Cette délibération sur l’ouverture des commerces est l’occasion d’aborder une demande récurrente des commerçants du centre ville et particulièrement des restaurateurs Les Tables nantaises qui sont régulièrement mises à l’honneur par le Voyage à Nantes.

D’ailleurs je m’en félicite en tant que membre du CA de cette structure.

Nous nous félicitons de la qualité de l’accueil et de l’inventivité de nos chefs qui portent haut les couleurs de la gastronomie nantaise et participent pleinement à l’attractivité touristique de notre territoire.
Hélas, par un paradoxe dont seule l’administration a le secret, nous apportons notre soutien à ces chefs en communiquant sur leurs établissements dans les publications spécialisées, sur internet, dans le cadre du VAN, bref en mettant en œuvre des actions de promotion ciblées, et dans le même temps nous les privons des conditions élémentaires d’exercice de leur travail.

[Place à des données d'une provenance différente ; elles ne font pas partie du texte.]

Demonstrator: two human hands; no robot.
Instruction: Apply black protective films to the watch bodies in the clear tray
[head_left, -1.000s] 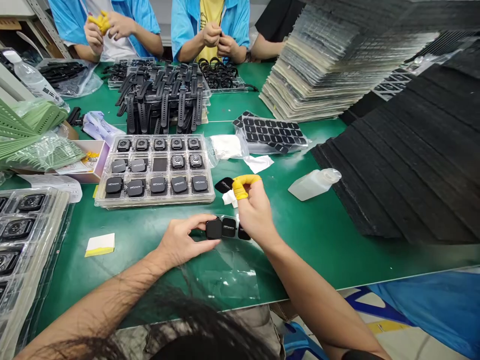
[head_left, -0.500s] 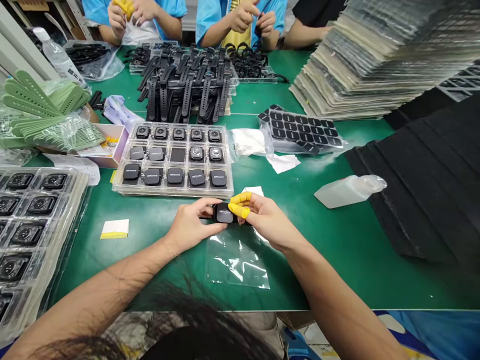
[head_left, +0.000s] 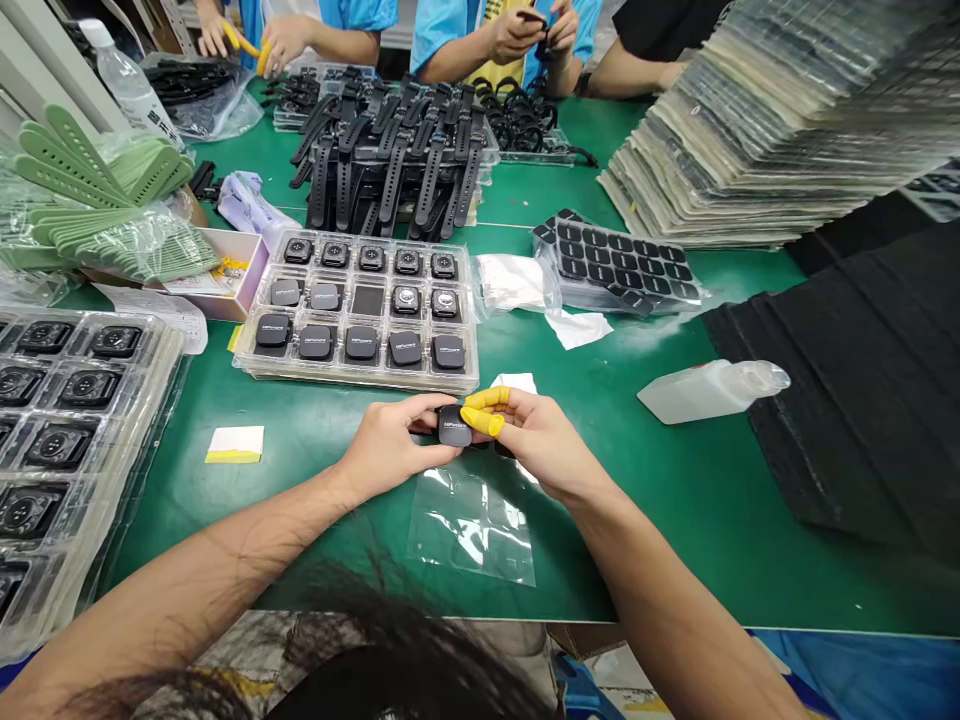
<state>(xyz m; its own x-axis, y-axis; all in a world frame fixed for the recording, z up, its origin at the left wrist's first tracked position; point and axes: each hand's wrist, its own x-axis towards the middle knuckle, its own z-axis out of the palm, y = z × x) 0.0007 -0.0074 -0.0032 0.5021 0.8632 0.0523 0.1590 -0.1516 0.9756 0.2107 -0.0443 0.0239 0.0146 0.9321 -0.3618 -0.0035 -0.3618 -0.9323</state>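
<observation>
A black smartwatch case (head_left: 454, 428), its dark face cover printed with white lettering, is held above the table between both hands. My left hand (head_left: 394, 438) grips its left side with thumb and fingers. My right hand (head_left: 541, 440) wears yellow finger covers on thumb and forefinger, which pinch the case's right edge. Dark pieces show partly behind my right fingers; I cannot tell what they are. Below lies a clear plastic sheet or bag (head_left: 472, 530), and a white wipe (head_left: 517, 382) shows behind the hand. Beyond the hands stands a clear tray (head_left: 352, 382) of watch cases, one middle compartment lacking a watch.
Stacked watch trays (head_left: 161, 400) stand at left, near green straps (head_left: 127, 240). Black straps (head_left: 397, 150) are piled at the back. A white bottle (head_left: 697, 390) lies right, before black sheets (head_left: 847, 380). A tall tray stack (head_left: 720, 150) leans at back right. Co-workers' hands (head_left: 525, 35) work opposite.
The view has shifted slightly. Both my hands keep hold of the watch case with almost the same grip. Across the table, a co-worker's hands have moved apart with yellow pieces on the fingers.
</observation>
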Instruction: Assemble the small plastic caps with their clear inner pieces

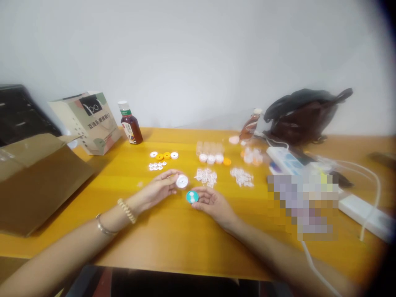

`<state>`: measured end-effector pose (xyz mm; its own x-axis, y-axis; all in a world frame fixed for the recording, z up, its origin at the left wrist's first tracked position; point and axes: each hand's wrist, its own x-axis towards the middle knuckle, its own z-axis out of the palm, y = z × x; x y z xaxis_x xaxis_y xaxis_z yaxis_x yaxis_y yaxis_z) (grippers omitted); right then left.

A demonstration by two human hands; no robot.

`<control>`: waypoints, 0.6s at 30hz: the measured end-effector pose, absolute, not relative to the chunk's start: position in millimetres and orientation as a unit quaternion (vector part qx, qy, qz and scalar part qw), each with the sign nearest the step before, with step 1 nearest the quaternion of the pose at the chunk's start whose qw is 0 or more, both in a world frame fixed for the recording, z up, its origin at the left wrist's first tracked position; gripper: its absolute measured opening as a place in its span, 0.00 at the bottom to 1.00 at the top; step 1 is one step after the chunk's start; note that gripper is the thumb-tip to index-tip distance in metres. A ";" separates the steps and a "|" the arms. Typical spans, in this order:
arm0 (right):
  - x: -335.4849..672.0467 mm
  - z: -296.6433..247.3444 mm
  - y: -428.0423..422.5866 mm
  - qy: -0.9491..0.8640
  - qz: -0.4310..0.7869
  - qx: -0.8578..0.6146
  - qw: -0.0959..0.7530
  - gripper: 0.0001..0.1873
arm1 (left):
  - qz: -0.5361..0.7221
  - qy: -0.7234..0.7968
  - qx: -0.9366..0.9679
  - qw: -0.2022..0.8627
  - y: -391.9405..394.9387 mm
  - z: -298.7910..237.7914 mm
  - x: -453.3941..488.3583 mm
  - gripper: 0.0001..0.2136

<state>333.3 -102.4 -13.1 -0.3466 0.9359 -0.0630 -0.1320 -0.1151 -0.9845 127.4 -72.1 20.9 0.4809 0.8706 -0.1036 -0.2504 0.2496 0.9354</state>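
Observation:
Between the thumb and fingers of my left hand [159,187] is a white round plastic disc [182,181] with a small mark at its centre. My right hand [213,205] pinches a teal round disc [192,196] by its edge; two small white shapes show on its face. The discs are close together but apart, above the table. Beyond my left hand stand white and orange rings [163,156] in a row and several small white pieces [157,166]. Past my right hand lie two piles of small clear plastic parts, a left pile [206,177] and a right pile [242,177].
Farther back are clear cylinders [210,147], white round pieces [211,159] and a dark drink bottle [131,123]. A cardboard box [40,181] and paper bag [93,123] occupy the left. A power strip [286,161], white cables and a dark bag [303,115] are right.

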 end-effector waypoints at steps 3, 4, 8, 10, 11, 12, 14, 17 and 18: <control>332.9 -13.7 -102.1 -0.517 0.621 -0.400 0.433 0.21 | 0.394 0.307 0.449 0.741 -83.5 19.2 125.4 0.14; 332.9 -13.2 -102.2 -0.518 0.614 -0.403 0.438 0.21 | 0.390 0.302 0.449 0.745 -84.4 18.3 125.4 0.15; 333.5 -9.8 -103.4 -0.522 0.592 -0.415 0.452 0.20 | 0.386 0.298 0.456 0.745 -82.5 14.4 126.1 0.12; 333.6 -8.8 -103.8 -0.526 0.585 -0.418 0.453 0.19 | 0.388 0.292 0.458 0.744 -81.7 13.2 126.3 0.11; 333.6 -8.7 -103.8 -0.529 0.583 -0.418 0.454 0.19 | 0.388 0.288 0.459 0.745 -81.8 12.9 126.3 0.11; 333.6 -8.9 -103.8 -0.531 0.580 -0.418 0.455 0.19 | 0.388 0.284 0.459 0.747 -82.2 12.9 126.3 0.11; 333.4 -9.7 -103.6 -0.538 0.573 -0.416 0.457 0.19 | 0.387 0.280 0.458 0.749 -83.3 13.4 126.5 0.11; 333.3 -10.5 -103.4 -0.548 0.561 -0.417 0.459 0.19 | 0.390 0.280 0.462 0.746 -85.3 14.6 127.5 0.11; 333.3 -10.4 -103.5 -0.551 0.557 -0.419 0.459 0.19 | 0.392 0.281 0.467 0.742 -85.9 14.9 127.9 0.11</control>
<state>333.3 -103.5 -10.4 -0.2268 0.9731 0.0396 -0.0492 0.0291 -0.9984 127.9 -85.9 14.9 0.5358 0.8429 -0.0503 -0.3190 0.2571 0.9122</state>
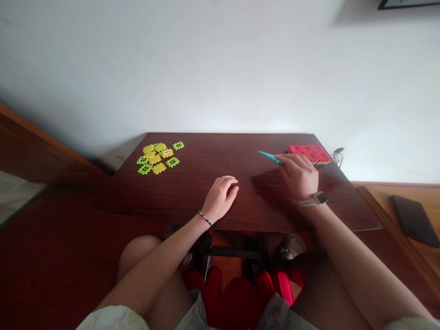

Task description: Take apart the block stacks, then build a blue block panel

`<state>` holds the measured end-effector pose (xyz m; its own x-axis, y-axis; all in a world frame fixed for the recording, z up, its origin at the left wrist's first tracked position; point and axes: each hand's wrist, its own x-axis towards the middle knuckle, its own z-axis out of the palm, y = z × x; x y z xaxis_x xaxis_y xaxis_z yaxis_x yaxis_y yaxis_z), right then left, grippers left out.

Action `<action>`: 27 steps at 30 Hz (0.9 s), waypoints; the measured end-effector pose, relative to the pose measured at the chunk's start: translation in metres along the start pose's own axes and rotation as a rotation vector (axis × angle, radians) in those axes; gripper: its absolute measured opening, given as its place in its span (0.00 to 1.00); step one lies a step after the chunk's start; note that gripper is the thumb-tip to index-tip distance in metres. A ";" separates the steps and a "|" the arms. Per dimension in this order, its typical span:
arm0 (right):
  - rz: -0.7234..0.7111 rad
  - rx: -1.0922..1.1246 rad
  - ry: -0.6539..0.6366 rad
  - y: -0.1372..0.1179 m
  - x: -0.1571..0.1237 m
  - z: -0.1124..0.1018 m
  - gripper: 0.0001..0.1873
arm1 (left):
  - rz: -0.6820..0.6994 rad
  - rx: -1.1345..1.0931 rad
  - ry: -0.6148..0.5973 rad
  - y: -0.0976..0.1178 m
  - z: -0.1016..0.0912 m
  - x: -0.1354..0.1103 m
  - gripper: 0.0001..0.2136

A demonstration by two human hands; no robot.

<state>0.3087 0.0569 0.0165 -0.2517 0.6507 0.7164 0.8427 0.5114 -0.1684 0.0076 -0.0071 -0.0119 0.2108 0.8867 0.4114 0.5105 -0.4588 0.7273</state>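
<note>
Teal plastic piece (270, 156) pinched in right hand (298, 176)

Between the hands: a hand could pass over the dark wooden table (209, 160) from the left hand (220, 199) to the right hand (299, 176).
Far left corner: green and yellow plastic tiles (156, 158) block the way.
Far right corner: a red tile block (308, 153) stands just beyond the right hand; a teal stick (269, 156) juts leftward.
Far edge: a white wall (220, 68) bounds the reach.
</note>
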 end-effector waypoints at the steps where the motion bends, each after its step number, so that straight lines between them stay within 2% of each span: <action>1: -0.050 0.050 -0.012 -0.015 -0.001 -0.003 0.17 | -0.046 -0.081 -0.025 0.002 0.002 -0.001 0.11; 5: -0.176 0.231 -0.073 -0.064 -0.011 -0.009 0.21 | -0.330 -0.644 -0.121 0.006 0.011 -0.002 0.27; 7: -0.221 0.318 -0.124 -0.079 -0.015 -0.007 0.21 | -0.440 -0.943 -0.107 0.007 0.013 0.001 0.33; 9: -0.267 0.384 -0.190 -0.088 -0.020 -0.001 0.20 | -0.491 -1.154 -0.085 0.009 0.013 0.004 0.35; 11: -0.299 0.423 -0.244 -0.094 -0.025 0.006 0.19 | -0.506 -1.238 -0.062 0.010 0.010 0.006 0.31; 14: -0.323 0.506 -0.322 -0.100 -0.031 0.011 0.21 | -0.526 -1.197 -0.009 0.011 0.004 0.007 0.19; 16: -0.281 0.576 -0.341 -0.101 -0.031 0.011 0.25 | -0.548 -1.162 0.017 0.010 0.000 0.007 0.17; 18: -0.149 0.603 -0.281 -0.099 -0.029 0.009 0.26 | -0.571 -1.157 0.024 0.010 -0.003 0.008 0.18; 20: 0.048 0.608 -0.195 -0.095 -0.026 0.008 0.27 | -0.589 -1.161 0.019 0.009 -0.005 0.008 0.20; 22: 0.278 0.705 -0.179 -0.090 -0.024 0.011 0.30 | -0.596 -1.156 0.019 0.009 -0.007 0.009 0.21; 25: 0.634 1.093 -0.311 -0.087 -0.023 0.016 0.35 | -0.600 -1.148 0.010 0.009 -0.009 0.010 0.21; 27: 0.803 1.329 -0.411 -0.089 -0.024 0.018 0.30 | -0.596 -1.134 0.007 0.008 -0.010 0.010 0.21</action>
<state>0.2310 0.0056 0.0018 -0.2585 0.9656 -0.0273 -0.1222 -0.0607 -0.9907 0.0052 -0.0028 0.0038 0.1902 0.9720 -0.1376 -0.4698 0.2132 0.8567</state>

Je déplore que, dans l’état actuel de notre réglementation, les restaurateurs ne puissent souscrire un abonnement annuel de stationnement en qualité de professionnels. Aujourd’hui, un tarif préférentiel est accordé aux professionnels dits ‘mobiles’ (ceux qui travaillent dans le bâtiment, les métiers d’urgence comme les réparateurs d’ascenseur ou la santé) mais sans abonnement. Il faut donc continuellement et à chaque déplacement tapoter sur son smartphone pour éviter la contravention ou se déplacer à l’horodateur.

J’attire votre attention, Madame le Maire, sur cette situation un brin paradoxale. Je sais bien qu’il faut réguler les flux d’accès au centre-ville et le stationnement sans quoi nous risquons l’engorgement mais il faut être capable de mettre en place une réglementation fine et adaptée aux réalités des professionnels qui font la vitalité de cette ville et de son centre. Des restaurateurs reconnus sur la place de Nantes, labellisés, qui retiennent même pour certains l’attention du Gault et Millau, se battent pour offrir le meilleur service à des prix raisonnables. Ce modèle économique n’est possible que dans la mesure où ils s’approvisionnent quotidiennement (avec leur voiture bien sûr) en produits frais en limitant au maximum les pertes (et le gaspillage par conséquent).

J’espère que nous saurons aménager rapidement notre réglementation pour permettre à nos chefs de continuer à offrir un service dont l’activité touristique de Nantes a besoin.

Des restaurateurs aux boutiques de prêt-à-porter, en passant par les libraires et autres cafés et vente de détail reconnus sur la place de Nantes, nous demandons la mise en place d’un tarif commerçants en général.